*REQUIRED WORK:*
Copy each line of the data that has "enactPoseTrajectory" in it.

══ PROVIDED DATA

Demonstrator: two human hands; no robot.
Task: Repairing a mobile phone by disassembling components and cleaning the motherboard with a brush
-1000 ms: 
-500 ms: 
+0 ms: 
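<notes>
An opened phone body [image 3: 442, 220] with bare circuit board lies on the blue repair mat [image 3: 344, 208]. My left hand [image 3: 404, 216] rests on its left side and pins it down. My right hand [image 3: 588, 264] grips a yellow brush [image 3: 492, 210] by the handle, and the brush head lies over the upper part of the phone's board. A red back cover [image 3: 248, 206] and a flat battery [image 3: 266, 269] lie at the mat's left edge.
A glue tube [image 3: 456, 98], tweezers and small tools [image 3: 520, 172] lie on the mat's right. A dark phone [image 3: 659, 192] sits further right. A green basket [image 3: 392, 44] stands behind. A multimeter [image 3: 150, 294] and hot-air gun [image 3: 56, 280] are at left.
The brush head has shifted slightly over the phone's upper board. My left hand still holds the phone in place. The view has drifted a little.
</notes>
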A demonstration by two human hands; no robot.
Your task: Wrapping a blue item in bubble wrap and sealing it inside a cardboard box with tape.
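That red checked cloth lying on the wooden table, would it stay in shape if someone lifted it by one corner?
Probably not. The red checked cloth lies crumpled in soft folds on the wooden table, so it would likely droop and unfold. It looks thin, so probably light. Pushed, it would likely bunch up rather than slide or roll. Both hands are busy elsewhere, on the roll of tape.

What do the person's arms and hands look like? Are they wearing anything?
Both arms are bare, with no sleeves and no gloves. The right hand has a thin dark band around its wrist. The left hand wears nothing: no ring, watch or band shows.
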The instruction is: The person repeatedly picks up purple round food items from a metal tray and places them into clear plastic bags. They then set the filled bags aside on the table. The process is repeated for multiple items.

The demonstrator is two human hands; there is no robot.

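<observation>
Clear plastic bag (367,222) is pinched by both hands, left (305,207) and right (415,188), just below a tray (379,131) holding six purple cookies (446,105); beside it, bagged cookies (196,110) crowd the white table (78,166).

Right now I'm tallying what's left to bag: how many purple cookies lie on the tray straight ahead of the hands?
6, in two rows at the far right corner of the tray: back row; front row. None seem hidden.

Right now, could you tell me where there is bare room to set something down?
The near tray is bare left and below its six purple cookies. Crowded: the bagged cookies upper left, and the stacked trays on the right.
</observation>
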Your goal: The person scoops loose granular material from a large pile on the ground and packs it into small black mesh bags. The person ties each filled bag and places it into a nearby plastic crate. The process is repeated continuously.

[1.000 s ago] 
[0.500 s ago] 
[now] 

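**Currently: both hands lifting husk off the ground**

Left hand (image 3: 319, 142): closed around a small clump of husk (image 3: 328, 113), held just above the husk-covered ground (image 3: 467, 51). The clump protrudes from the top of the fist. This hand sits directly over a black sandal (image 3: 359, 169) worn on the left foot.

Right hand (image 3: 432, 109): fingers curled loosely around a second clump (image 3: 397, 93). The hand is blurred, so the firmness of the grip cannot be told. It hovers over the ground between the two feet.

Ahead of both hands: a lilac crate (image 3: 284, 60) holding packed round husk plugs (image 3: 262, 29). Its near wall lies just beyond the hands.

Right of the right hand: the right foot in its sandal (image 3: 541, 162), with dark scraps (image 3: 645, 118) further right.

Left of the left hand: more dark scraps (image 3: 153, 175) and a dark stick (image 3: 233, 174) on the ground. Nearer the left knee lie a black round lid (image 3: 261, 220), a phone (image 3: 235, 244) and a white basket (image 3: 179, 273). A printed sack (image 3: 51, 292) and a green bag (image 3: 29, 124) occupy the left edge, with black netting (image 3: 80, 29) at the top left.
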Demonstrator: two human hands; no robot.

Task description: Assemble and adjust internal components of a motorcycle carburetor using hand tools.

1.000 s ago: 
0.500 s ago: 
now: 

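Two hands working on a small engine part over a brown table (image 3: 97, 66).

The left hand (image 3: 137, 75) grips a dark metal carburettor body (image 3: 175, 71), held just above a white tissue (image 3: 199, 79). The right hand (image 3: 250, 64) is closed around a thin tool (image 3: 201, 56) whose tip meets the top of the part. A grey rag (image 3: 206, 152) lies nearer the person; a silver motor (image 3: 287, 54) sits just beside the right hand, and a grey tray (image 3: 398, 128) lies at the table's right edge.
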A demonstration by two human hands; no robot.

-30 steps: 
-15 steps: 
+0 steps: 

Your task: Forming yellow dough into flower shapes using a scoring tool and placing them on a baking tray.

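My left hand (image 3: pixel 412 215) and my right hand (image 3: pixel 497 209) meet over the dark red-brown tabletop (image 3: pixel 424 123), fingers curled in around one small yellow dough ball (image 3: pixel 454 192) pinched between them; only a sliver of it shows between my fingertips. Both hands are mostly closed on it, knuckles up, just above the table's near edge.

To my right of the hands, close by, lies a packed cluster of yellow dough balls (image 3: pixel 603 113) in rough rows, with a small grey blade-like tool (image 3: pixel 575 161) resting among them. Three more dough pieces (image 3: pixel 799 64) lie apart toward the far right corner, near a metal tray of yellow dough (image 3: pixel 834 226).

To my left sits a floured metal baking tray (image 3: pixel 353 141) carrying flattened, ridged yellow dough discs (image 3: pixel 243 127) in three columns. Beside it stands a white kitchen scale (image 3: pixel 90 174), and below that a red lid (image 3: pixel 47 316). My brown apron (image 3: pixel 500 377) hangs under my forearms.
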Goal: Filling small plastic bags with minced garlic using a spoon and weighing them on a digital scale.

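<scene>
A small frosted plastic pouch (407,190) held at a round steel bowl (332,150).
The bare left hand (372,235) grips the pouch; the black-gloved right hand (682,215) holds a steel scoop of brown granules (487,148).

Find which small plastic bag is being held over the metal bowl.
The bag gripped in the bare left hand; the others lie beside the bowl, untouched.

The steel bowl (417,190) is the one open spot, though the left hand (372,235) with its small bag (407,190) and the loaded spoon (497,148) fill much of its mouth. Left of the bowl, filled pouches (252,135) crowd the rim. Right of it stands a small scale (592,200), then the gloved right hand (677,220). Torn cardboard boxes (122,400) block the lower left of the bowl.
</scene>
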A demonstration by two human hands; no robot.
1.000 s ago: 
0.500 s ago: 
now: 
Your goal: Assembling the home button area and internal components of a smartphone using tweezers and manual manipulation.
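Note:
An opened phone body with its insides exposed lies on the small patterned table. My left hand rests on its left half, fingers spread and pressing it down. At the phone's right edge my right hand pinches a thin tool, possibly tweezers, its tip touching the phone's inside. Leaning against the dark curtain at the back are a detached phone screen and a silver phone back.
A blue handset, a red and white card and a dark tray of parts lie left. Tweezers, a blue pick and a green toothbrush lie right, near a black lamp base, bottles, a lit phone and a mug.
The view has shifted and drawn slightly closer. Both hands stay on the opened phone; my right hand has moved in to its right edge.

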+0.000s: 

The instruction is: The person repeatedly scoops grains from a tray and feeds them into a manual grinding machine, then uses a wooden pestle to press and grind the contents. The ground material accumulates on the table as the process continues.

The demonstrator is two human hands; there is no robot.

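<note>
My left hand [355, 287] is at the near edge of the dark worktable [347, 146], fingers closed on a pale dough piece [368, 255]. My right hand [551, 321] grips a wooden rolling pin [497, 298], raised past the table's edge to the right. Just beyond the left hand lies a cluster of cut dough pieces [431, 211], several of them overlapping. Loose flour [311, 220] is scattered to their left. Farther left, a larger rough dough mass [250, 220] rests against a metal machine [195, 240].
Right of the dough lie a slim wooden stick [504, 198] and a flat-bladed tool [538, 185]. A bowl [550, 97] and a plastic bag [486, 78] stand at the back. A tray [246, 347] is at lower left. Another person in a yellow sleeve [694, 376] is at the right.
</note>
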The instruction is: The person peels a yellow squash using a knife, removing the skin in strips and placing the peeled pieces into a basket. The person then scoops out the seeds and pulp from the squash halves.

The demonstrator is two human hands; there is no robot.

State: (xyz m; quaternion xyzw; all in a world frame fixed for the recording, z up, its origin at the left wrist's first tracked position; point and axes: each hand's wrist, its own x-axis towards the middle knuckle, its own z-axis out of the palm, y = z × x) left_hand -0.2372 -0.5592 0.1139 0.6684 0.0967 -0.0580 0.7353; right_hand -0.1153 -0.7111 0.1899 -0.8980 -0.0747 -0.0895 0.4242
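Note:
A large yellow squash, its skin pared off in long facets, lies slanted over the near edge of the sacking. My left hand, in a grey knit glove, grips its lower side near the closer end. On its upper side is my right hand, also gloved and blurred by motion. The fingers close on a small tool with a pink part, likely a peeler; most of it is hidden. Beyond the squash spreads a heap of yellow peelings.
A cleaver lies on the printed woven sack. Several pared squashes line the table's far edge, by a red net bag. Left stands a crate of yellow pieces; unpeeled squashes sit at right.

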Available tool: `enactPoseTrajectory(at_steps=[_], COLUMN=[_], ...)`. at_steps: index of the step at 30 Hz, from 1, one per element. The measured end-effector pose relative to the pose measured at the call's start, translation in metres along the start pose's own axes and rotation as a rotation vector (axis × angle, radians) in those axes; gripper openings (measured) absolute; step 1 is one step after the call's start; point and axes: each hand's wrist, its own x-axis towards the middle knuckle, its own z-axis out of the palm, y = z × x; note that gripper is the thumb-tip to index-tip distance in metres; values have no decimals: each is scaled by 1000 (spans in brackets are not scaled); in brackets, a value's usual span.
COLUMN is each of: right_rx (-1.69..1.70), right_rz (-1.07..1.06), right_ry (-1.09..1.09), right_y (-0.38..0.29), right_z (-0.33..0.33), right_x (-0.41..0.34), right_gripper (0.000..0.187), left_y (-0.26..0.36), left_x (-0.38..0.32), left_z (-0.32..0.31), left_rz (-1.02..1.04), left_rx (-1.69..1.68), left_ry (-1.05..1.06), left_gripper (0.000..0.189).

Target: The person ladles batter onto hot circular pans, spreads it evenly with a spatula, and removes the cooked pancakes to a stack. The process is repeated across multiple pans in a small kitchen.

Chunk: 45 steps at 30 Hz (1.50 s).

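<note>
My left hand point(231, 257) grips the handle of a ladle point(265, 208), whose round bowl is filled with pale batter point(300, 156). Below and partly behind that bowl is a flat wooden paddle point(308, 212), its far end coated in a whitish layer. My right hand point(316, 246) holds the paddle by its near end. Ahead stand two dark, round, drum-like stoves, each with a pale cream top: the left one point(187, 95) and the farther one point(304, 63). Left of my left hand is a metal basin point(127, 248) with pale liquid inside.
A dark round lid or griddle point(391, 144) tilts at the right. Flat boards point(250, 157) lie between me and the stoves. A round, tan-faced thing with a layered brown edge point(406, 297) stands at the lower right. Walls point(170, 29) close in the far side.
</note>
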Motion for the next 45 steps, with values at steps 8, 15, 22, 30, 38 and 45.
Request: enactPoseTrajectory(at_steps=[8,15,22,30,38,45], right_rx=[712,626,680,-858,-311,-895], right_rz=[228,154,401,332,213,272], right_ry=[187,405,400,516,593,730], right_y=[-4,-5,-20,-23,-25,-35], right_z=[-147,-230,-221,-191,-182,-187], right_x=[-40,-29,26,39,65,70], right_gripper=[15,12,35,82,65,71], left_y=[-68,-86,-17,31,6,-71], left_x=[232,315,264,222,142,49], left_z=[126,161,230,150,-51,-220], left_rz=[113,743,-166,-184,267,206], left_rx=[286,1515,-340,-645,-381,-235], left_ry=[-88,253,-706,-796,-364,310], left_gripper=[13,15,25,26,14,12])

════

*SOLUTION TO THE EXERCISE:*
Available tool: `enactPoseTrajectory(at_steps=[_], COLUMN=[_], ...)`. at_steps: index of the step at 30 Hz, from 1, one per element. The measured end-effector pose relative to the pose measured at the call's start, translation in metres along the start pose's own axes and rotation as a rotation vector (axis × angle, radians) in those axes; gripper openings (measured) absolute; step 1 is one step after the call's start; point and axes: each hand's wrist, its own x-axis towards the middle knuckle, its own z-axis out of the palm, y = z × x; note that gripper is the thumb-tip to index-tip distance in metres; values have no decimals: each is scaled by 1000 (spans in brackets are not scaled); in brackets, a value's usual span.
Request: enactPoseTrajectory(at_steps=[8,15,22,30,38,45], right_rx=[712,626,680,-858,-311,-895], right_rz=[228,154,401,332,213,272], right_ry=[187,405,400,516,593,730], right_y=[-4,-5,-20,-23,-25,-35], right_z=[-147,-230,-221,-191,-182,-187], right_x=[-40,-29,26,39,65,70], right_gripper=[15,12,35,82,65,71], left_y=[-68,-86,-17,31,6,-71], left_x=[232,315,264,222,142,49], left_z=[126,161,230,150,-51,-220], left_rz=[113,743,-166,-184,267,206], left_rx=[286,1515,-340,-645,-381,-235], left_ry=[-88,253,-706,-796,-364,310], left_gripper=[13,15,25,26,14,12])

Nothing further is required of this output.